These expenses are not included in the prior year period results.

    Interest, Net

    Interest, net for the nine month period ended September 30, 2007
increased $4,005 to $4,504 from $499 for the nine month period ended October
1, 2006. The increase is a result of the approximately $55 million of
additional debt balances incurred as a result of the October 2006 transaction.

    Other Income

    Other income for the nine month period ended September 30, 2007 increased
$821 to $851 from $30 for the nine month period ended October 1, 2006. The
increase was primarily due to the receipt of a $184 dividend from the US
senior lender who is an agricultural cooperative bank owned by its borrowers
and a gain on the cancellation of a capital lease, a gain on cancellation of a
capital lease and a return of insurance premiums.

    Net Income

    Net income for the nine month period ended September 30, 2007 decreased
$3,444 o ($2,373) from $1,071 for the nine month period ended October 1, 2006.
The decrease was primarily due to an increase in interest, net of $4,004, an
increase in selling, general and administrative expenses of $2,141, offset by
an increase in gross profit of $478 and a gain on foreign exchange of $1,815.

    EBITDA

    EBITDA for the nine month period ended September 30, 2007 increased $738
or 15% to $5,741 from $5,003 for the nine month period ended October 1, 2006,
primarily due to the increase in other income discussed above. See the EBITDA
calculation in the Fund's MD&A under "Reconciliation of Net Earnings to
EBITDA", available at www.sedar.com, for additional information.

    Financial Highlights

    Consolidated debt as of September 30, 2007 was $65 million (which
reflects the $8 million of principal payments since closing the Transaction),
and the Fund and its subsidiaries were in compliance with all bank covenants.
For the 2007 year, consistent with its previously announced distribution
policy, the Fund intends to make distributions to Unitholders equal to 50% of
the cash otherwise available for distribution, and the remaining 50% of that
cash will be used to pay down debt.

    About Village Farms

    Village Farms is the largest producer, marketer and distributor of
premium-quality, greenhouse grown tomatoes, bell peppers and cucumbers in
North America. Village Farms operates sophisticated, highly intensive
agricultural greenhouse facilities in British Columbia, Texas and
Pennsylvania. It markets and distributes the premium product produced in these
facilities, as well as those produced under exclusive arrangements with other
greenhouse producers, predominantly in Mexico, under its Village Farms(R)
brand name, primarily to retail supermarkets and dedicated fresh food
distribution companies.
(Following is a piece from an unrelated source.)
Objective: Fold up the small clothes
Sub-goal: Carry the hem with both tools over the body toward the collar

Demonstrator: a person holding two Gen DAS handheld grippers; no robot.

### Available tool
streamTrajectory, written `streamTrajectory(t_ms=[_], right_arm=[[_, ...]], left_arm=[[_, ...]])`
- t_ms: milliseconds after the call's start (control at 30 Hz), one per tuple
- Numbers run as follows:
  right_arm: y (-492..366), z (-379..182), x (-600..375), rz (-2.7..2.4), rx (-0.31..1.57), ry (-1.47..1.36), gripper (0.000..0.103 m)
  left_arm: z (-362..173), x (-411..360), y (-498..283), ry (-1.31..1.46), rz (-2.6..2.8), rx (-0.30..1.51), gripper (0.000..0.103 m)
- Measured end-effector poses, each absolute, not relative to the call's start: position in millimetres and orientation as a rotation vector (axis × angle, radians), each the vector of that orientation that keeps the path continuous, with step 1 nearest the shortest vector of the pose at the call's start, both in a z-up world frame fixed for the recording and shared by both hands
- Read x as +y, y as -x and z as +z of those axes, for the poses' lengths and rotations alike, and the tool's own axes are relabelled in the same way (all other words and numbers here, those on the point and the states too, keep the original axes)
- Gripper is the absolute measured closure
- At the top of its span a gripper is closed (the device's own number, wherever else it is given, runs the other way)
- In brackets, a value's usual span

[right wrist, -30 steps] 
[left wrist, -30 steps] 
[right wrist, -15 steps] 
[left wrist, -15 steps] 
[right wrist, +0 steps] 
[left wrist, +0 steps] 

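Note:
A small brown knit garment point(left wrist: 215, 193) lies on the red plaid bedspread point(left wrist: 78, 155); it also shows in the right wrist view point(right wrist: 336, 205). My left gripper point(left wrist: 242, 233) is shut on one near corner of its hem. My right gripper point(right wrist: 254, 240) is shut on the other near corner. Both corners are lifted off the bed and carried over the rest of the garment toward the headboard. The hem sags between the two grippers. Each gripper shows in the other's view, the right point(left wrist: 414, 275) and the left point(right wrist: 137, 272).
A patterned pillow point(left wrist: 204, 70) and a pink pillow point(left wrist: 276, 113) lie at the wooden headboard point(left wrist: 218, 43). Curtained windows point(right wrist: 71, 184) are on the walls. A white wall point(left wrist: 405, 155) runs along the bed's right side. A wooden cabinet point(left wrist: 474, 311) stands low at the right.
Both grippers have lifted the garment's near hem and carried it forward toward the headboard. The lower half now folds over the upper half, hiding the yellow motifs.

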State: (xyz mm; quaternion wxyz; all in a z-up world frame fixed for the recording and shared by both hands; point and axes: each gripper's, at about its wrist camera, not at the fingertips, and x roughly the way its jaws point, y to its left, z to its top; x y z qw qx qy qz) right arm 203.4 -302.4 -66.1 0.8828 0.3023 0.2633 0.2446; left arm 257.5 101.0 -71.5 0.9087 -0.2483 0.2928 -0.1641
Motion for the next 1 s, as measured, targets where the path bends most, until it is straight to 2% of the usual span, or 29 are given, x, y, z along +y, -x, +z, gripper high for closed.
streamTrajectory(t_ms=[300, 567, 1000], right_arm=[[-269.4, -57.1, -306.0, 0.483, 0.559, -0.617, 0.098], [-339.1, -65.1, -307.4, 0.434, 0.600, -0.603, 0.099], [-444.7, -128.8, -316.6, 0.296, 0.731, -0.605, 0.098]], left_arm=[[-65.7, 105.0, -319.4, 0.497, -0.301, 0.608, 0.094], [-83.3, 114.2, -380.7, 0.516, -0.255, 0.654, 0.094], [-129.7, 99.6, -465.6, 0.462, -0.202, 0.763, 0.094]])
Village Farms markets and distributes throughout the
United States, Canada, Mexico and Japan, and currently operates seven
distribution centres located across the United States and Canada.

    Restriction on Non-Resident Ownership

    The Declaration of Trust of the Fund contains provisions which prohibit
non-residents of Canada from owning more than 49.9% of the Units of the Fund
on a fully-diluted basis and give the Trustees of the Fund certain powers,
including the power to require non-residents to sell their Units if this
limitation is exceeded and the right to refuse to register transfers of units
to non-residents if such a situation is imminent. The Fund estimates that in
excess of 40% of its Units, on a fully-diluted basis, are held by
non-residents. Should non-residents acquire additional Units of the Fund, it
may be necessary for the Trustees to exercise their powers to require
non-resident Unitholders to sell their Units and/or to refuse Unit transfer to
non-residents. Accordingly, non-residents may determine that it is not
appropriate to acquire directly or indirectly Units of the Fund.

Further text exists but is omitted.